A majority of patients suboptimally controlled on SR-CL can be successfully converted to CLE with improvements in motor function, quality of life, and sleepiness. Older patients, with longer disease duration not previously exposed to entacapone, may better tolerate CLE after the addition of entacapone.

摘要

目的

本研究旨在确定从含或不含恩他卡朋的缓释卡比多巴/左旋多巴(SR-CL)转换为卡比多巴/左旋多巴/恩他卡朋(CLE;息宁控释片)是否能改善帕金森病(PD)患者的运动功能和生活质量,并评估患者的耐受性和药物偏好。

方法

报告使用SR-CL症状控制欠佳的PD患者转换为CLE。

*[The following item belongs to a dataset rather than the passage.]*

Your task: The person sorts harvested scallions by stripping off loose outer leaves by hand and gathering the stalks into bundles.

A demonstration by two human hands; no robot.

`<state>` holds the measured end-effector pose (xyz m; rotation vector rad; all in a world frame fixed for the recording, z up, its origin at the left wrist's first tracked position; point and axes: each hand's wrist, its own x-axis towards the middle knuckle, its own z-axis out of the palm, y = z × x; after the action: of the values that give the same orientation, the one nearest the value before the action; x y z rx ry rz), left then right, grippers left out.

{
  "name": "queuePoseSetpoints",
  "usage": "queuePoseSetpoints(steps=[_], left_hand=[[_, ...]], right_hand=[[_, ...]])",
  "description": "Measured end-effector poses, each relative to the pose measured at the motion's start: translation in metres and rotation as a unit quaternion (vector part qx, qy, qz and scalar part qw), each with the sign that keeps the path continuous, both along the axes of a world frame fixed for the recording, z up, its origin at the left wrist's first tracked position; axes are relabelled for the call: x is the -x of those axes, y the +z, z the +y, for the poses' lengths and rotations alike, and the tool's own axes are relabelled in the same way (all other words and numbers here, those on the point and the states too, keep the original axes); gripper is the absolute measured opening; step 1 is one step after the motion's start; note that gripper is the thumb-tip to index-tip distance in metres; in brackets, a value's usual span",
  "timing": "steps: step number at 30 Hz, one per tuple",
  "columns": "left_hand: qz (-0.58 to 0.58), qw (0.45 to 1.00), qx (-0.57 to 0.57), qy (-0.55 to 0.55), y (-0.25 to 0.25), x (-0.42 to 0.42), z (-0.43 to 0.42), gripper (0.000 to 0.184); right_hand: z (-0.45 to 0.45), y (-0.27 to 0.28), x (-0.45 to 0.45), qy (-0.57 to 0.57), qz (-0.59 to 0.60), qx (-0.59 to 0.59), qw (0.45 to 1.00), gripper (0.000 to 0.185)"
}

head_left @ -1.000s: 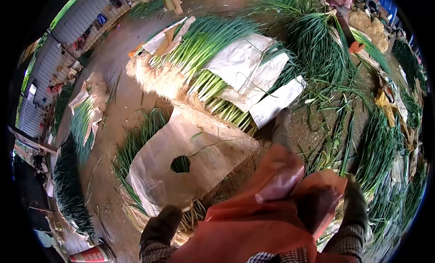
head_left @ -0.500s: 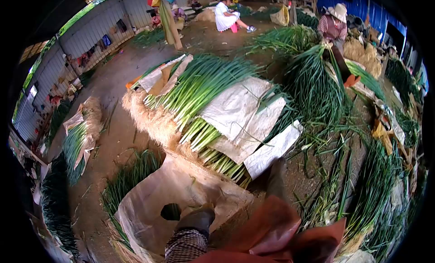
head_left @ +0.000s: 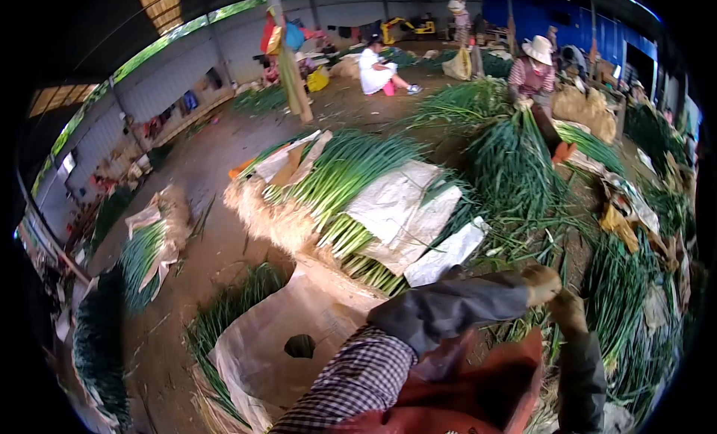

基本转换方式为1片SR-CL 25/100转换为1片25/100/200 CLE,1片SR-CL 50/200转换为1片37.5/150/200 CLE,必要时进行其他调整。

结果

共有62例患者,平均年龄68岁,平均病程11年。42例患者更喜欢CLE,20例患者更喜欢SR-CL。在更喜欢CLE的患者中,统一帕金森病评定量表(UPDRS)的精神状态和运动亚评分、帕金森病问卷-39(PDQ-39)的日常生活活动(ADL)生活质量和身体不适亚评分以及爱泼华嗜睡量表(ESS)评分均显著改善。更喜欢SR-CL的组中各项指标均无显著变化。更喜欢CLE的组中常见的不良反应包括恶心、呕吐、运动障碍或“关”期增加、头晕和嗜睡。更喜欢SR-CL的组中最常见的不良事件是“关”期或运动障碍增加、恶心和呕吐。

结论

大多数使用SR-CL症状控制欠佳的患者可成功转换为CLE,运动功能、生活质量和嗜睡情况均有改善。年龄较大、病程较长且之前未使用过恩他卡朋的患者,在加用恩他卡朋后可能对CLE耐受性更好。